Task item: Return all of the listing word for word; the pictures stay out.

· · ·

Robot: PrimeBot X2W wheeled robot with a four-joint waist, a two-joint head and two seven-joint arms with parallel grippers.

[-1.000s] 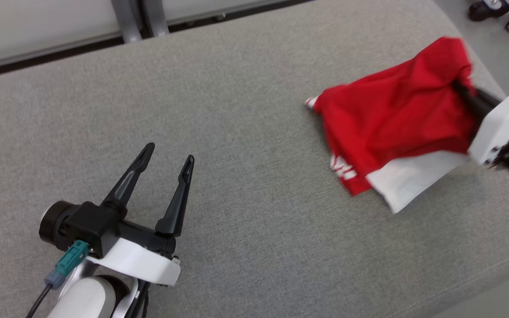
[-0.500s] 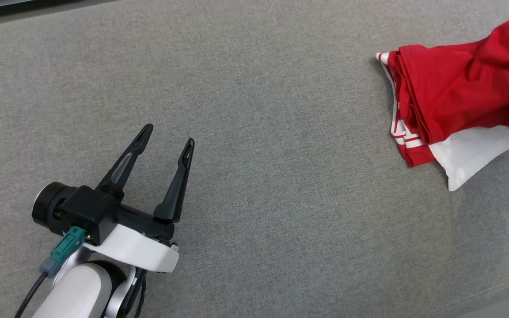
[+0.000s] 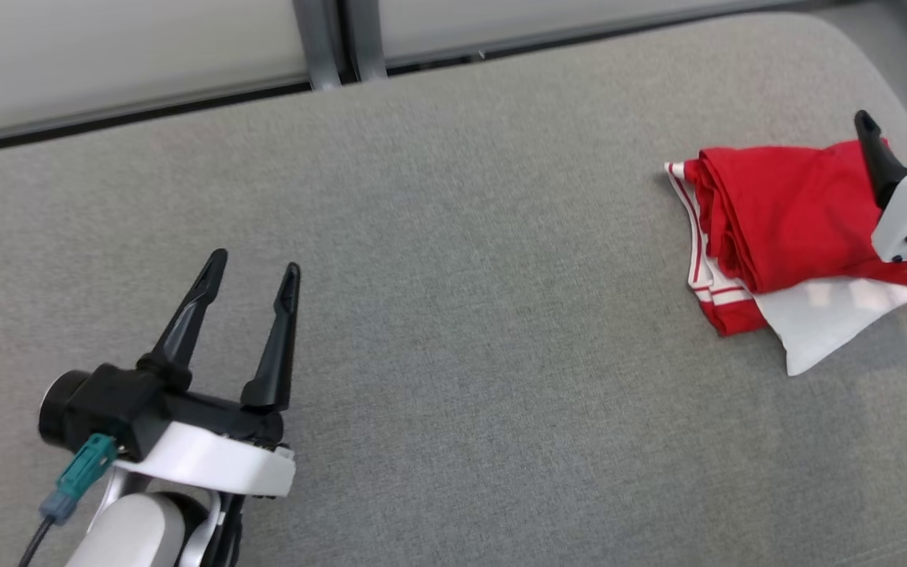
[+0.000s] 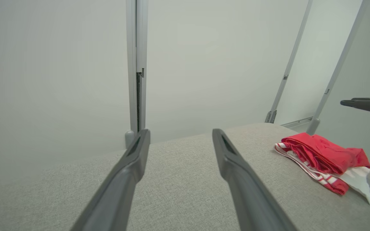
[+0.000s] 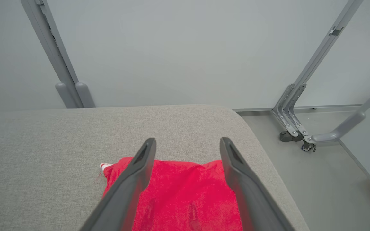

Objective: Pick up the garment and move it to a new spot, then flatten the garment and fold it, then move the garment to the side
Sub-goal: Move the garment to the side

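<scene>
Garment (image 3: 776,228) lies folded on the worktop (image 3: 453,236); right pincer (image 3: 897,116) gapes wide above it, left pincer (image 3: 255,261) wide, well apart. Best lift straight up, snagging no fold.

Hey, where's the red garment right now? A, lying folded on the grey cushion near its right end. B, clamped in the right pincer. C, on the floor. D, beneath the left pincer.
A: the red garment lies folded on the grey cushion, and the right pincer is open over it, not clamped on the cloth.
</scene>
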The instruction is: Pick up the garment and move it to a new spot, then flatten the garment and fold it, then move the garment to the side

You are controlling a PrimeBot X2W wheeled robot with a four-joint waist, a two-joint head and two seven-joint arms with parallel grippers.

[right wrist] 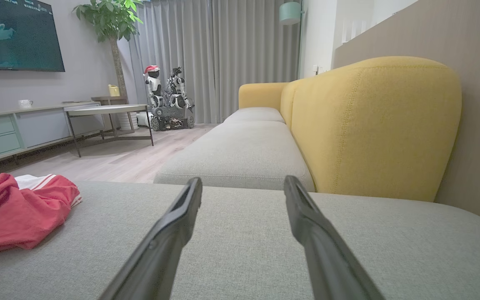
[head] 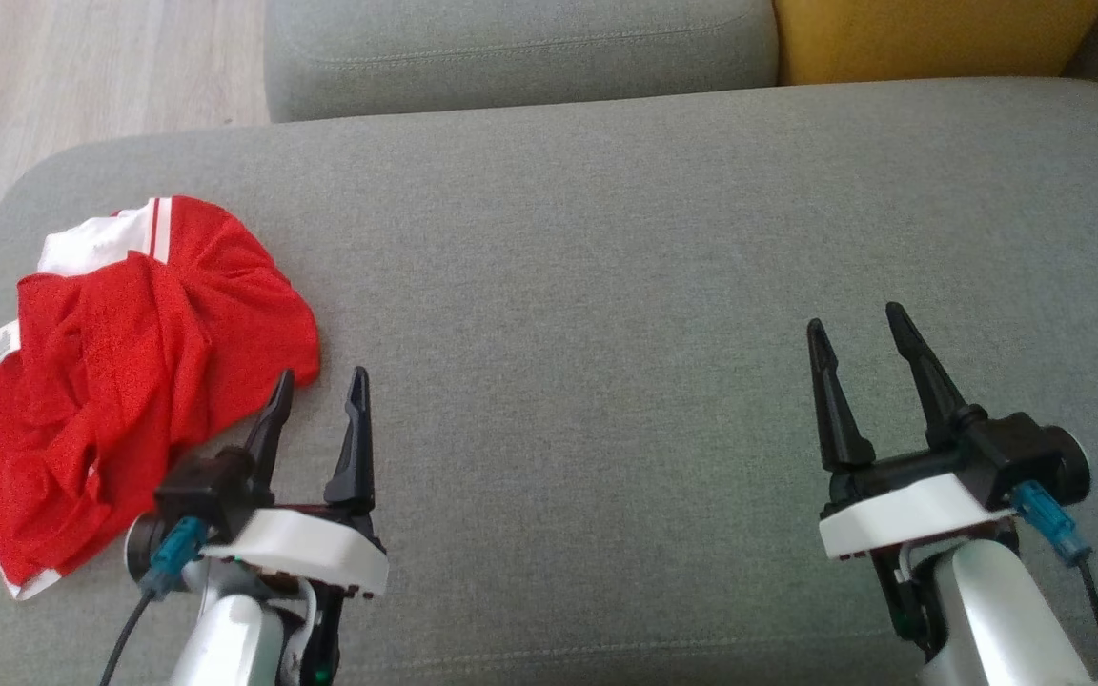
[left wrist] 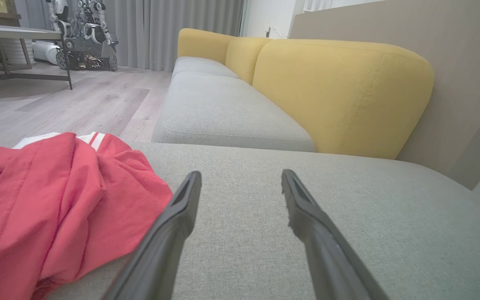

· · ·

Response:
Robot: PrimeBot X2W wheeled robot with a four-joint waist, a two-joint head and two seven-joint arms with parallel grippers.

[-1.000s] 
[-0.500s] 
[+0.000s] 
[+0.000s] 
[+0.000s] 

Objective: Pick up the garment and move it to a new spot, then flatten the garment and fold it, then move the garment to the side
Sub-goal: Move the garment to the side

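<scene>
Garment (image 3: 776,228) lies folded on the worktop (image 3: 453,236); right pincer (image 3: 897,116) gapes wide above it, left pincer (image 3: 255,261) wide, well apart. Best lift straight up, snagging no fold.

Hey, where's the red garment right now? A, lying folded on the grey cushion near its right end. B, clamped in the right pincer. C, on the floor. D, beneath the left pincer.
A: the red garment lies folded on the grey cushion, and the right pincer is open over it, not clamped on the cloth.
</scene>
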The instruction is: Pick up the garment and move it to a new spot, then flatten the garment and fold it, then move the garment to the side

You are controlling a PrimeBot X2W wheeled robot with a four-joint waist, a two-joint head and two seven-joint arms with parallel grippers.

[right wrist] 
[head] 
[left wrist] 

Nothing remains to be done, and the exercise is complete.